TASK INSTRUCTIONS -> Output the listing below verbatim, from its first line to its last.

DATA TO PROCESS ->
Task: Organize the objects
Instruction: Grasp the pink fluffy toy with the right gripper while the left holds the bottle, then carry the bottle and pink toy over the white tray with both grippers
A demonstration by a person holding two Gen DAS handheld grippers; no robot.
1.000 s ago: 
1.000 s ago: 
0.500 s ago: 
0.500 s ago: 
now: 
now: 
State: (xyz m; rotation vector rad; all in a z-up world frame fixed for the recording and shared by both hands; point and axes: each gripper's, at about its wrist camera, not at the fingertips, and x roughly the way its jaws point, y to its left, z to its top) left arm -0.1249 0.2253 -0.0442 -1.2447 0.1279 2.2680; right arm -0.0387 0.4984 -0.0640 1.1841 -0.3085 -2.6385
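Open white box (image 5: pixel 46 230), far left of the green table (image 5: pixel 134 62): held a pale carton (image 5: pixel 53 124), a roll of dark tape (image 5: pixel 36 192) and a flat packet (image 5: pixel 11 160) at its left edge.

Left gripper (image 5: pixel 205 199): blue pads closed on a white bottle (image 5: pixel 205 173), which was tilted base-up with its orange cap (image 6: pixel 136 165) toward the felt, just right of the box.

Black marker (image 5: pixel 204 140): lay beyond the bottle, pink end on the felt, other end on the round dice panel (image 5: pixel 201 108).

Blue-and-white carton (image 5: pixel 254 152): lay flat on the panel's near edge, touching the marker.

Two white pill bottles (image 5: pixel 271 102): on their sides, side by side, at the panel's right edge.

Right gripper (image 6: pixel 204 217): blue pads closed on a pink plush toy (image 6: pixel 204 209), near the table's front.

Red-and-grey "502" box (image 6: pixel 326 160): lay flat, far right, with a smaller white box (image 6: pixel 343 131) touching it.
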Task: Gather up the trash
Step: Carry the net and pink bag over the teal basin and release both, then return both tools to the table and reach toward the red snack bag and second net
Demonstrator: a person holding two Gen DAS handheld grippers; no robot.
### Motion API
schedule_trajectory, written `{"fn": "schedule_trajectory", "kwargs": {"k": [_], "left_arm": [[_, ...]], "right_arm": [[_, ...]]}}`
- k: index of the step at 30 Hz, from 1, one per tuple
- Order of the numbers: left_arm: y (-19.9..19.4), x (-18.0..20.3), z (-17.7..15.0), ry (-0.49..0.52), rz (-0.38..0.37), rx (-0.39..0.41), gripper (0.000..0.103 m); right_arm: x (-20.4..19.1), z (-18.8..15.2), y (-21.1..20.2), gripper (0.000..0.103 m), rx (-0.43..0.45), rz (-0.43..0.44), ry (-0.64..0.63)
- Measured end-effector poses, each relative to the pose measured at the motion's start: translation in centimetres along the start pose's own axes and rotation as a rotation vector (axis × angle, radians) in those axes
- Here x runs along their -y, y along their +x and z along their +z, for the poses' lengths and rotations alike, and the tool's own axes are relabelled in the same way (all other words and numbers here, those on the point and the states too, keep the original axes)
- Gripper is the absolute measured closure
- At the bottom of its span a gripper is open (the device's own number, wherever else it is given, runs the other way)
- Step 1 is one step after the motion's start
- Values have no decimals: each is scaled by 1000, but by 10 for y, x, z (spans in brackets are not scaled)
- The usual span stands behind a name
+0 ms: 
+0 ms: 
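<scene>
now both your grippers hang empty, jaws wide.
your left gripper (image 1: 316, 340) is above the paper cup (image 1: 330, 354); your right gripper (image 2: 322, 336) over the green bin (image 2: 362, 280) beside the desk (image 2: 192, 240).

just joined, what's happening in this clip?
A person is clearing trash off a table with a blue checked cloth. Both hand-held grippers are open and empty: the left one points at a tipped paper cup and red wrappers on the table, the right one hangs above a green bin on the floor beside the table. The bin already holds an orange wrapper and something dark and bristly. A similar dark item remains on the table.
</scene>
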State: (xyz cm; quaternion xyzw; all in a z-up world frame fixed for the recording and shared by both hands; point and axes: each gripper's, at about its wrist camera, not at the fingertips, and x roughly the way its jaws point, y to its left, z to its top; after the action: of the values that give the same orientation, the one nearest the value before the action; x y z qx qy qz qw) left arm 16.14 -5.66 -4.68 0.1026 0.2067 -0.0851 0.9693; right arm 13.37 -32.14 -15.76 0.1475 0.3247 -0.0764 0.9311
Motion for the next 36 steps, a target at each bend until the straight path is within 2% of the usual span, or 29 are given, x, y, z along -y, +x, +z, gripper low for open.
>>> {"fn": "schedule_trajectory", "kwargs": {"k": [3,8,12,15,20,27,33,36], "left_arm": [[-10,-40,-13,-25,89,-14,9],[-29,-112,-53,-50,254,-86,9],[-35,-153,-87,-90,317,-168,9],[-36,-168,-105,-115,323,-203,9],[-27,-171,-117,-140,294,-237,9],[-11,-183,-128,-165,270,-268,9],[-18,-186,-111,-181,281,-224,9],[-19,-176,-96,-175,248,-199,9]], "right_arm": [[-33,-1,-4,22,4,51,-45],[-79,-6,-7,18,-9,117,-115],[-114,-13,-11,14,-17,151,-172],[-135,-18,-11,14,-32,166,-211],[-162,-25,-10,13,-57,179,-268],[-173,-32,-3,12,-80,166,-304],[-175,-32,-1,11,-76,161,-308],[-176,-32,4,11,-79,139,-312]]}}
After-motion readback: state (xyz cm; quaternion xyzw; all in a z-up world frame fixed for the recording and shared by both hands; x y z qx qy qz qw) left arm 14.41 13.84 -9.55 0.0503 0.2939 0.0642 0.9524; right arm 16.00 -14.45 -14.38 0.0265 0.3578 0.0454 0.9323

TASK ANSWER ->
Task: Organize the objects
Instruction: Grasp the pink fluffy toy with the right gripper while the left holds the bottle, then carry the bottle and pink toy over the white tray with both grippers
A demonstration by a person holding two Gen DAS handheld grippers; no robot.
1.000 s ago: 
1.000 s ago: 
0.500 s ago: 
0.500 s ago: 
now: 
now: 
State: (xyz m; rotation vector rad; all in a z-up world frame fixed for the recording and shared by both hands; point and axes: each gripper's, at about its wrist camera, not at the fingertips, and x roughly the way its jaws point, y to its left, z to its top) left arm -0.1249 0.2253 -0.0442 -1.2447 0.1279 2.2680; right arm -0.0387 0.4984 -0.0640 1.1841 -0.3085 -2.6385
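Open white box (image 5: pixel 46 230), far left of the green table (image 5: pixel 134 62): held a pale carton (image 5: pixel 53 124), a roll of dark tape (image 5: pixel 36 192) and a flat packet (image 5: pixel 11 160) at its left edge.

Left gripper (image 5: pixel 205 199): blue pads closed on a white bottle (image 5: pixel 205 173), which was tilted base-up with its orange cap (image 6: pixel 136 165) toward the felt, just right of the box.

Black marker (image 5: pixel 204 140): lay beyond the bottle, pink end on the felt, other end on the round dice panel (image 5: pixel 201 108).

Blue-and-white carton (image 5: pixel 254 152): lay flat on the panel's near edge, touching the marker.

Two white pill bottles (image 5: pixel 271 102): on their sides, side by side, at the panel's right edge.

Right gripper (image 6: pixel 204 217): blue pads closed on a pink plush toy (image 6: pixel 204 209), near the table's front.

Red-and-grey "502" box (image 6: pixel 326 160): lay flat, far right, with a smaller white box (image 6: pixel 343 131) touching it.
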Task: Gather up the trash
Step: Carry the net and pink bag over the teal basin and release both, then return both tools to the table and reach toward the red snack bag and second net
Demonstrator: a person holding two Gen DAS handheld grippers; no robot.
### Motion API
schedule_trajectory, written `{"fn": "schedule_trajectory", "kwargs": {"k": [_], "left_arm": [[_, ...]], "right_arm": [[_, ...]]}}`
- k: index of the step at 30 Hz, from 1, one per tuple
- Order of the numbers: left_arm: y (-19.9..19.4), x (-18.0..20.3), z (-17.7..15.0), ry (-0.49..0.52), rz (-0.38..0.37), rx (-0.39..0.41), gripper (0.000..0.103 m); right_arm: x (-20.4..19.1), z (-18.8..15.2), y (-21.1..20.2), gripper (0.000..0.103 m), rx (-0.43..0.45), rz (-0.43..0.44), ry (-0.64..0.63)
- Measured end-effector poses, each relative to the pose measured at the motion's start: translation in centimetres along the start pose's own axes and rotation as a rotation vector (axis × angle, radians) in those axes
- Here x runs along their -y, y along their +x and z along their +z, for the poses' lengths and rotations alike, and the tool's own axes are relabelled in the same way (all other words and numbers here, those on the point and the states too, keep the original axes)
- Gripper is the absolute measured closure
- At the bottom of its span a gripper is open (the device's own number, wherever else it is given, runs the other way)
- Step 1 is one step after the motion's start
- Values have no decimals: each is scaled by 1000, but by 10 for y, x, z (spans in brackets are not scaled)
- The usual span stands behind a name
+0 ms: 
+0 ms: 
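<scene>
now both your grippers hang empty, jaws wide.
your left gripper (image 1: 316, 340) is above the paper cup (image 1: 330, 354); your right gripper (image 2: 322, 336) over the green bin (image 2: 362, 280) beside the desk (image 2: 192, 240).

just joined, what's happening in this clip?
A person is clearing trash off a table with a blue checked cloth. Both hand-held grippers are open and empty: the left one points at a tipped paper cup and red wrappers on the table, the right one hangs above a green bin on the floor beside the table. The bin already holds an orange wrapper and something dark and bristly. A similar dark item remains on the table.
</scene>
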State: (xyz cm; quaternion xyzw; all in a z-up world frame fixed for the recording and shared by both hands; point and axes: each gripper's, at about its wrist camera, not at the fingertips, and x roughly the way its jaws point, y to its left, z to its top; after the action: of the values that give the same orientation, the one nearest the value before the action; x y z qx qy qz qw) left arm 16.14 -5.66 -4.68 0.1026 0.2067 -0.0851 0.9693; right arm 13.37 -32.14 -15.76 0.1475 0.3247 -0.0764 0.9311
Motion for the next 36 steps, a target at each bend until the straight path is within 2% of the usual span, or 29 are given, x, y, z along -y, +x, +z, gripper low for open.
>>> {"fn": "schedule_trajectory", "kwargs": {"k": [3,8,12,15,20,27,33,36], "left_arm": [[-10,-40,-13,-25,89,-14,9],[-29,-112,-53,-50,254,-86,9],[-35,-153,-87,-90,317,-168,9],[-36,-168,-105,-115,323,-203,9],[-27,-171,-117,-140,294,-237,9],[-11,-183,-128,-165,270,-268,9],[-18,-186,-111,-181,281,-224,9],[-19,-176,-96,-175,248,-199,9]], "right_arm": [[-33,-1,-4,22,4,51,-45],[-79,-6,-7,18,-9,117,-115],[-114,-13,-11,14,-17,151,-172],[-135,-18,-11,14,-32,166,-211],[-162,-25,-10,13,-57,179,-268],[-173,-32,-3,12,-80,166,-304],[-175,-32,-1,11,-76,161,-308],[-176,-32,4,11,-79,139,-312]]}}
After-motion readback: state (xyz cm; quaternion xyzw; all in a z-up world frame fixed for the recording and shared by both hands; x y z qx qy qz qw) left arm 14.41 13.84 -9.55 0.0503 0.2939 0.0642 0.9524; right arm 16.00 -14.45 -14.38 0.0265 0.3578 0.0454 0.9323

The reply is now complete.